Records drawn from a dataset
........

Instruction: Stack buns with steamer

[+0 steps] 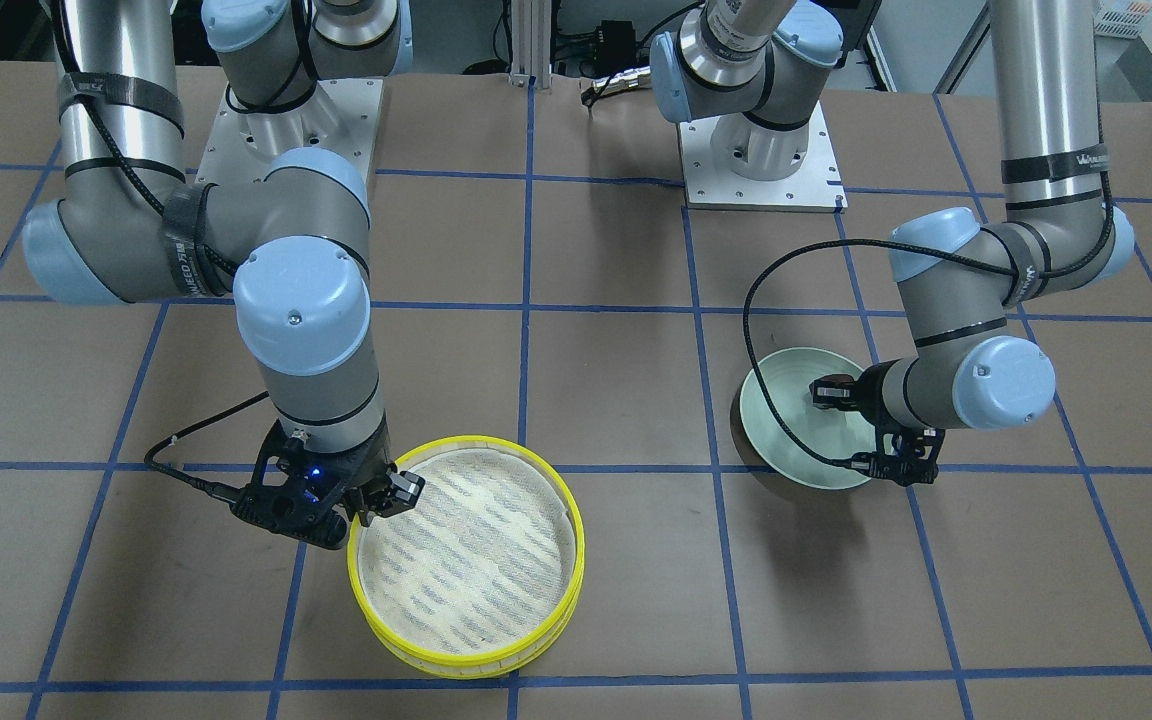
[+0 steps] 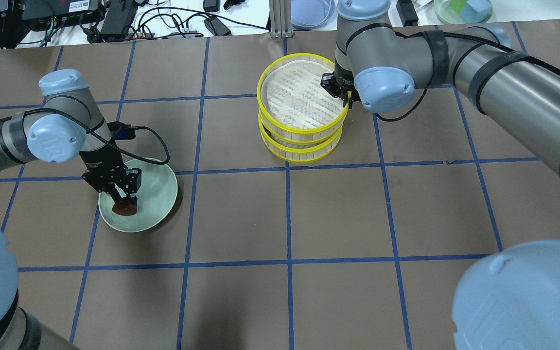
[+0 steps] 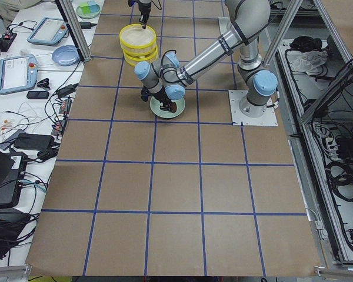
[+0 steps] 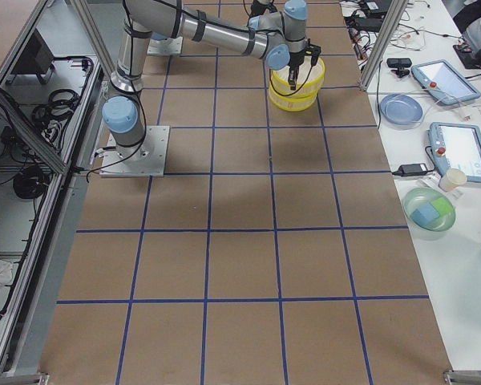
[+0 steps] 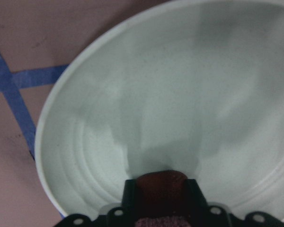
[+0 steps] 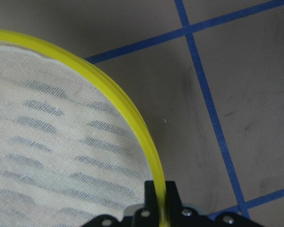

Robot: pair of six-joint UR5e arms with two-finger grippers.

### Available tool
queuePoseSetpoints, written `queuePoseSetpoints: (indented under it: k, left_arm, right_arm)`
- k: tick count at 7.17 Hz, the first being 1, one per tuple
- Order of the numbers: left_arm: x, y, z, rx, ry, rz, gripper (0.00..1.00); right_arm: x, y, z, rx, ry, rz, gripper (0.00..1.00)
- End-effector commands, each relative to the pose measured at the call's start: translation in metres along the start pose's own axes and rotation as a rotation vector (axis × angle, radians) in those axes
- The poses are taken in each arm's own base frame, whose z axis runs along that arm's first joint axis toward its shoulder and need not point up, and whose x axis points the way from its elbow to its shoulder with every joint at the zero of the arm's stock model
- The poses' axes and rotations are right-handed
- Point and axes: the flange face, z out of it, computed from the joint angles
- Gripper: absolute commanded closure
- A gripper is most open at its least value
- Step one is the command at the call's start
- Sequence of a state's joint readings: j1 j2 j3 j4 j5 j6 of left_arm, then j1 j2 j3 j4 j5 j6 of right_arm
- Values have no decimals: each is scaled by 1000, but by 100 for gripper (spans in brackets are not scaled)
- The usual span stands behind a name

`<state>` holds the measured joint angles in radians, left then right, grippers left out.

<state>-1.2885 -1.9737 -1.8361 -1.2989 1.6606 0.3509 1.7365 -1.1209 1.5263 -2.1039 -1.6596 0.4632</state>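
Observation:
Two yellow-rimmed steamer tiers are stacked at the table's far middle: the top tier (image 2: 302,95) (image 1: 466,560) is over the lower tier (image 2: 304,148), slightly offset. My right gripper (image 2: 341,92) (image 1: 391,495) is shut on the top tier's yellow rim (image 6: 146,151). My left gripper (image 2: 123,201) (image 1: 831,392) is shut on the dark reddish-brown bun (image 2: 124,208) (image 5: 161,182), down in the pale green plate (image 2: 156,194) (image 5: 180,94). The cream-white bun is out of view.
Beyond the table's far edge lie cables, a clear dish (image 2: 311,9) and a green dish holding blocks (image 2: 462,7). The arm bases (image 1: 761,150) stand on the robot's side. Blue tape lines grid the brown table.

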Motion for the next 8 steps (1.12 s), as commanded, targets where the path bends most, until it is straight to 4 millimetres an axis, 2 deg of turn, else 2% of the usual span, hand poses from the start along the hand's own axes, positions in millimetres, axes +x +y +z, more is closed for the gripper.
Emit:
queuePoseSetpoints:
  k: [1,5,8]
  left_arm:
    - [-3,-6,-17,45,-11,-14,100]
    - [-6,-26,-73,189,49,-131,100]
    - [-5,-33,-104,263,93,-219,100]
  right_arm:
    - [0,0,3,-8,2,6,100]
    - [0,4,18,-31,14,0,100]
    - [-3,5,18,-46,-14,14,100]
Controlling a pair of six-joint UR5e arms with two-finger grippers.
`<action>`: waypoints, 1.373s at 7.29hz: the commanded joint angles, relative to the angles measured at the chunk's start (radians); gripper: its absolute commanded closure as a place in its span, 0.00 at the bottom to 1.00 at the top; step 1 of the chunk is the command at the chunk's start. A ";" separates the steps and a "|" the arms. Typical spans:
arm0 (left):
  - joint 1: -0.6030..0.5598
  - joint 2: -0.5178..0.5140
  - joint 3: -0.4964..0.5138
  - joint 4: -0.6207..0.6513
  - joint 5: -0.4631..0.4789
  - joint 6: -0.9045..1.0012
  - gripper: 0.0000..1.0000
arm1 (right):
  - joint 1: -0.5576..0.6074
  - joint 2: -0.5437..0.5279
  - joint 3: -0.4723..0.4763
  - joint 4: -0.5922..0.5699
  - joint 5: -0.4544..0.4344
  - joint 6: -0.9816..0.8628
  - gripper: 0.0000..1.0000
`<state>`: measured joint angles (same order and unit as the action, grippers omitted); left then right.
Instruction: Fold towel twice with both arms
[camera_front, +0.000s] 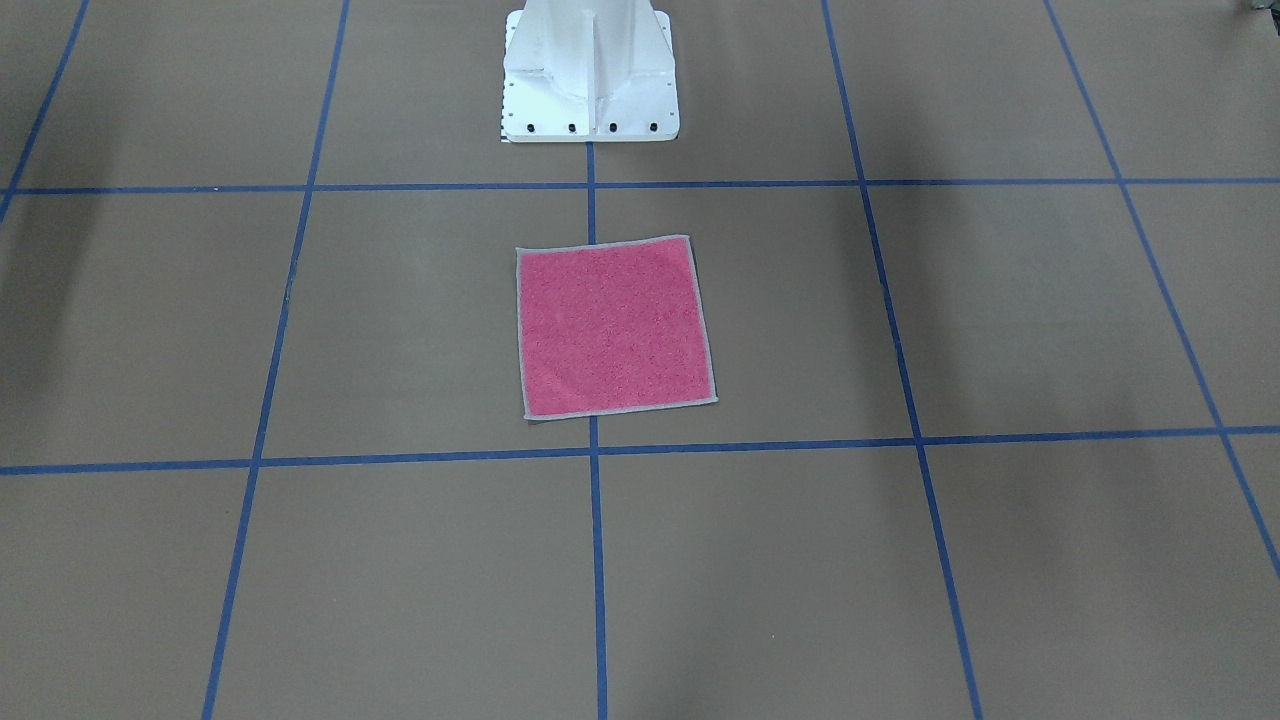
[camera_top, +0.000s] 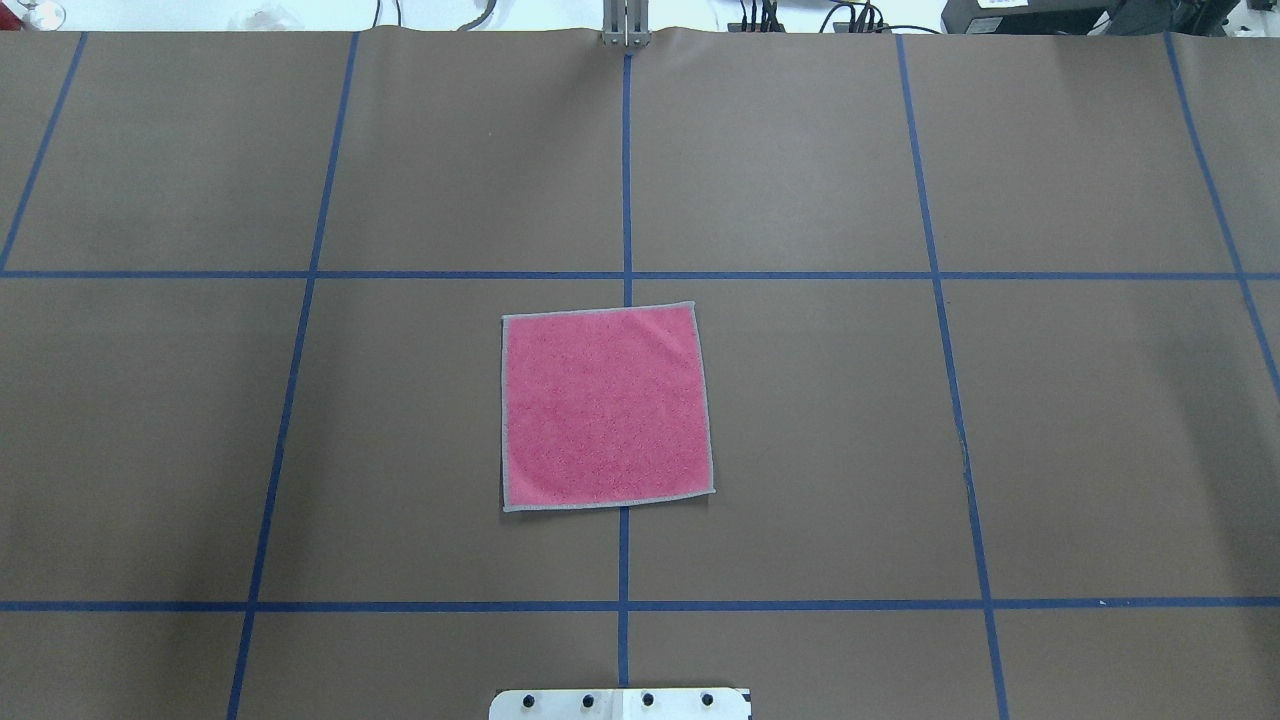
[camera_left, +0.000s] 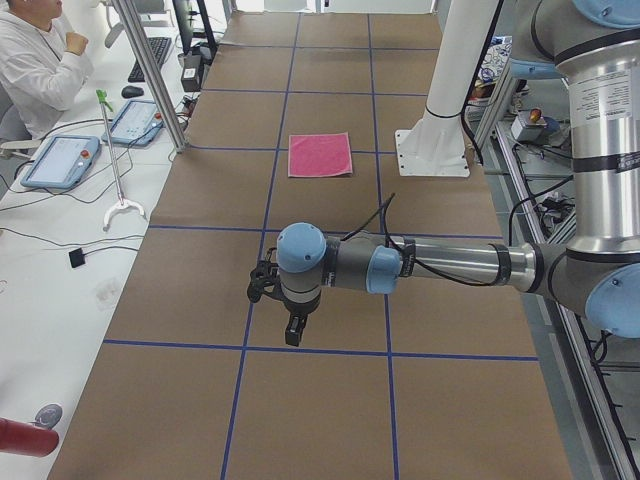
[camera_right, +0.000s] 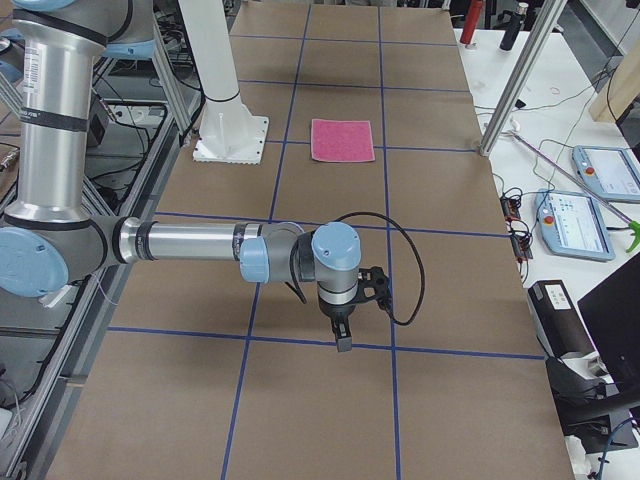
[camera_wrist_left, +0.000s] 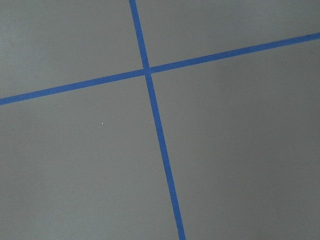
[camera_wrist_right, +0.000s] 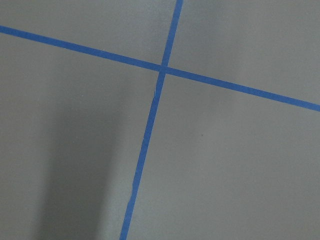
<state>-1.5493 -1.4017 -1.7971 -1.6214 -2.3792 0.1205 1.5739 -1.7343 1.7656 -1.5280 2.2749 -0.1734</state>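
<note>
The towel (camera_front: 612, 325) lies flat and unfolded, pink face up with a light grey border, on the brown table in front of the white pedestal (camera_front: 590, 80). It also shows in the overhead view (camera_top: 605, 405) and in both side views (camera_left: 320, 155) (camera_right: 342, 139). My left gripper (camera_left: 290, 335) hangs over the table far from the towel, toward the table's left end; I cannot tell whether it is open or shut. My right gripper (camera_right: 342, 340) hangs likewise toward the right end, and its state cannot be told. Both wrist views show only table and blue tape.
Blue tape lines (camera_top: 625, 275) divide the brown table into a grid. A person (camera_left: 35, 60) sits at a side desk with teach pendants (camera_left: 60, 160). Metal frame posts (camera_left: 150, 75) (camera_right: 515, 85) stand at the far table edge. A black monitor (camera_right: 610, 330) is nearby.
</note>
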 joint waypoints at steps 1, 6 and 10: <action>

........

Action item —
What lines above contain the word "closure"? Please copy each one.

Exercise answer —
- Gripper: absolute commanded closure
`<action>`: waypoints, 1.373s at 7.29hz: the commanded joint angles, relative to the angles measured at the chunk's start (radians); gripper: its absolute commanded closure as a place in its span, 0.00 at the bottom to 1.00 at the top; step 1 of the chunk is the command at the chunk's start. A ";" separates the steps and a "|" the arms. Typical spans:

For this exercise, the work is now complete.